When my wife and I turned on the Fox News Channel the day that the single-engine Cessna strayed into restricted D.C. airspace, we thought, at first, that something really big had happened. Then the announcer—with proper gravitas, of course—informed us of the developing situation. Not to put too fine a point on it, but we laughed out loud at the spectacle of grown men running panic-stricken from their temples of power because of a little Cessna. Hell, we have mosquitoes nearly that big in Alabama. Perhaps my wife and I could do with some sensitivity training by the airport-security Nazis. But think about this: The nerve center of the most powerful empire in the history of the world was rendered absolutely incontinent by little more than a toy airplane. As Liam Neeson proclaimed of the British in the movie Michael Collins, “How did these people ever come to run an empire?”
Though I always enjoy laughing at those people, I take no pleasure in the fact that this regime exists, in large part, because of the gullibility or mistaken self-interests of my Alabama neighbors. In fact, we might put much of the blame on Christian Southerners in general. One thing I learned about my fellow hillbillies, crackers, and rednecks when I was growing up in the 1950’s and 1960’s was that, though they may lack formal education, they did have plain old horse sense. And just a little bit of old-fashioned horse sense applied to the situation today should tell Southerners that they have been played for fools by Bush and his neocon buddies. How much longer will folks in Birmingham, Montgomery, Mobile, Huntsville, and Tuscaloosa cheerfully and patriotically send their boys off to die in prolonged wars for “democracy” and “national security” in the faraway deserts of Iraq and Afghanistan (and God only knows where else) while our border remains open to anyone who wishes to cross it? How much longer will they tolerate the unconstitutional lock-down of their society under the ministry of Homeland Security? How much longer will my good people allow themselves to be fooled into thinking that their own interests and security concerns are the same as those of the Ruling Class? A shutdown of Washington, D.C., for whatever reason, would mean more freedom for the rest of us. Humorist Will Rogers understood that when he proclaimed that we are never so secure as when Congress is out of session.
The only security at stake here is the security of the Ruling Class that has destroyed our republic and lied about it. Frankly, they don’t give a damn about common folks like you and me. We are just cannon fodder, taxpayers, and consumers. We are interchangeable and expendable. People serious about preserving their freedom would not hesitate to call them traitors and then take the appropriate action to be rid of them.

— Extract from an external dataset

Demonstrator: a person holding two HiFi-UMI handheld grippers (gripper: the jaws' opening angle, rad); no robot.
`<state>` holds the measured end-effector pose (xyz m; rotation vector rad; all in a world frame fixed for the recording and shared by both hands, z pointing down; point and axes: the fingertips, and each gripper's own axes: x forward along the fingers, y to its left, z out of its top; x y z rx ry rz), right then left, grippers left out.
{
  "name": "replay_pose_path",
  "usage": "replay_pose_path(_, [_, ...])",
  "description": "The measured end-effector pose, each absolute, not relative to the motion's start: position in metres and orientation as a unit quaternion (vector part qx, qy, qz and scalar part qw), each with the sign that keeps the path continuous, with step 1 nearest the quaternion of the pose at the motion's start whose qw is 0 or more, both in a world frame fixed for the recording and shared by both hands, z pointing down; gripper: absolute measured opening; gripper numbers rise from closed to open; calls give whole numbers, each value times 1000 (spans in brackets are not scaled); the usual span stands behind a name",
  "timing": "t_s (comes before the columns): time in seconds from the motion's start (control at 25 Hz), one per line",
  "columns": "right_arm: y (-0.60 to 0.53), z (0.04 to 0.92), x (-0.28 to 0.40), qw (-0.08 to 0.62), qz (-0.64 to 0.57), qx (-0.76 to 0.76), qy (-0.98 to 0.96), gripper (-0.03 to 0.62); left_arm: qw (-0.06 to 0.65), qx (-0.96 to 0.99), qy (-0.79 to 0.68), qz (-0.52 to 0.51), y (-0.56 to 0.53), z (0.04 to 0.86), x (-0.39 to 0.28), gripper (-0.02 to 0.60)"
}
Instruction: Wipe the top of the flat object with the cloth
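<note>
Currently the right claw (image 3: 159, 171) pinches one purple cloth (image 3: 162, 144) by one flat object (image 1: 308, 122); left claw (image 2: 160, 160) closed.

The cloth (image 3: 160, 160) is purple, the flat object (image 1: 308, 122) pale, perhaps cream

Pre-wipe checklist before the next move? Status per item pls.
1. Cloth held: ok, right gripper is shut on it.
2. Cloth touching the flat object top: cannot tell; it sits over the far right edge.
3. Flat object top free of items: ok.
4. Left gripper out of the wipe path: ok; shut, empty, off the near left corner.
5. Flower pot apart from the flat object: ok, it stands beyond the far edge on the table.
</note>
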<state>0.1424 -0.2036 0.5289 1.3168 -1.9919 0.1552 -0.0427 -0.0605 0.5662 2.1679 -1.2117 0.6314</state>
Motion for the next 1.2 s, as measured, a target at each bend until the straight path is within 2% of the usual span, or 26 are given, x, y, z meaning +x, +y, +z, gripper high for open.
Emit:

But to prevent us from seeing the truth of their treason, they must keep us in constant fear of everything under the sun but themselves. Their constant fear is that we will finally awaken and see just how insecure and fearful they have become. Once that happens, the bloom is off the rose.
More and more of my fellow Alabamians (and all Southerners and other Americans) are, I pray, beginning to notice that the emperor is “nekkid.” The Cessna incident and the barricading of official Washington should, if nothing else, demonstrate that our imperial rulers take their own security seriously. It also demonstrates that, if you say “Boo,” they will jump like terrified children. At the very least, it is fun to watch.